# Fish and stuff for Sale



## MatPat (Mar 22, 2004)

Since we are moving and I plan to only keep shrimp in my 75g tanks, the fish have to go! I have the following available at the June Meeting:

In one 75g tank I have:

4 medium sized (larger than Silver dollar bodies) unsexed wild caught Peruvian Altums Angelfish - $10 each (Erik)
12 or so Rummy Nose Tetras - $10 for all (Erik)
1 German Blue Ram - Free if you catch him/her

In my other 75g I have:

Neolamprologus caudopunctatus - 6-8 of them $30 (Wayne )
Paracyprichromis nigripinnis - 3 of them for $15 (Chris?)
Neolamprologus multifasciatus - not sure how many - $3 each (Allen)
I have a mix of some tetras and various other fish in this tank that are free if you want to catch them  Most are leftovers from when Rob (rwoehr) was breeding Tetras over the winter. 

In the 50g I have:

A ton of Endlers, I honestly have no idea how many - $1 each or two unsexed fry for $1. Some of these are already spoken for (Melissa) but I'm sure I have plenty  As always, prices are negotiable and I would like to have these out of my tanks by the end of the June Meeting. 

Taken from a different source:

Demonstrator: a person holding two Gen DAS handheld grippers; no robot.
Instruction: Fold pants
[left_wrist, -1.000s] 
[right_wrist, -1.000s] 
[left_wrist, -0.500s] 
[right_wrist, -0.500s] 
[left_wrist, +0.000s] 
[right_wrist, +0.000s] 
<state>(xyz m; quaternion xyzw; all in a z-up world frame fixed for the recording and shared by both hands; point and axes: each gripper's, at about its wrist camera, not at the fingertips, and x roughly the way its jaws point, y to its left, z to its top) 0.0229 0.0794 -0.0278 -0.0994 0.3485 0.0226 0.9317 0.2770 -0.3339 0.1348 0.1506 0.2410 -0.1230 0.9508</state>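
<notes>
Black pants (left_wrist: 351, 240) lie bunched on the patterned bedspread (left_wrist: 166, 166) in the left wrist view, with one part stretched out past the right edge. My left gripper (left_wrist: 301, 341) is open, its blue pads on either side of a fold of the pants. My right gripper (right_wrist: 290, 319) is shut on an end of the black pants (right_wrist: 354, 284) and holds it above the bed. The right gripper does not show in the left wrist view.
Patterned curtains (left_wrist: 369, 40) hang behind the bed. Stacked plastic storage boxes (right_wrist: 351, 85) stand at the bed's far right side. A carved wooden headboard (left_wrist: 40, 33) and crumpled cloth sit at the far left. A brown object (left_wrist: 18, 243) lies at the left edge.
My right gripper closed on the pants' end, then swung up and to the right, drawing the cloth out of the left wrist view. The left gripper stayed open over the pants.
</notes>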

There are also 3-4 Danios of some sort in one of Renee's 10g tanks on my shrimp rack. I don't know her plans for these but if I don't hear back from her before the meeting they are up for grabs. I believe she was going to give them to Chris a while ago but didn't want them to become feeders for his Cichlids 

While not exactly fish I will also have the following available at the meeting:

Wrought Iron stand for a 10g tank, holds 2 tanks - $20 (Wayne)
Four 50lb bags of Soilmaster Select Charcoal for $15 per bag (2 bags evercl92)
air pump stuff, bio balls, and other miscellaneous aquarium related stuff - make a donation to the club and it's yours. It's going in the trash after the meeting so no price is too low for this stuff 

If no one is interested in the above I will put them up on GCAS later in the week. You can either reply, send me a PM or an e-mail if you are interested. I may be a bit delayed in responding the next couple of days as we will be busy with home inspections, packing, and doing all that fun stuff associated with moving, but I will get back to you as soon as I can...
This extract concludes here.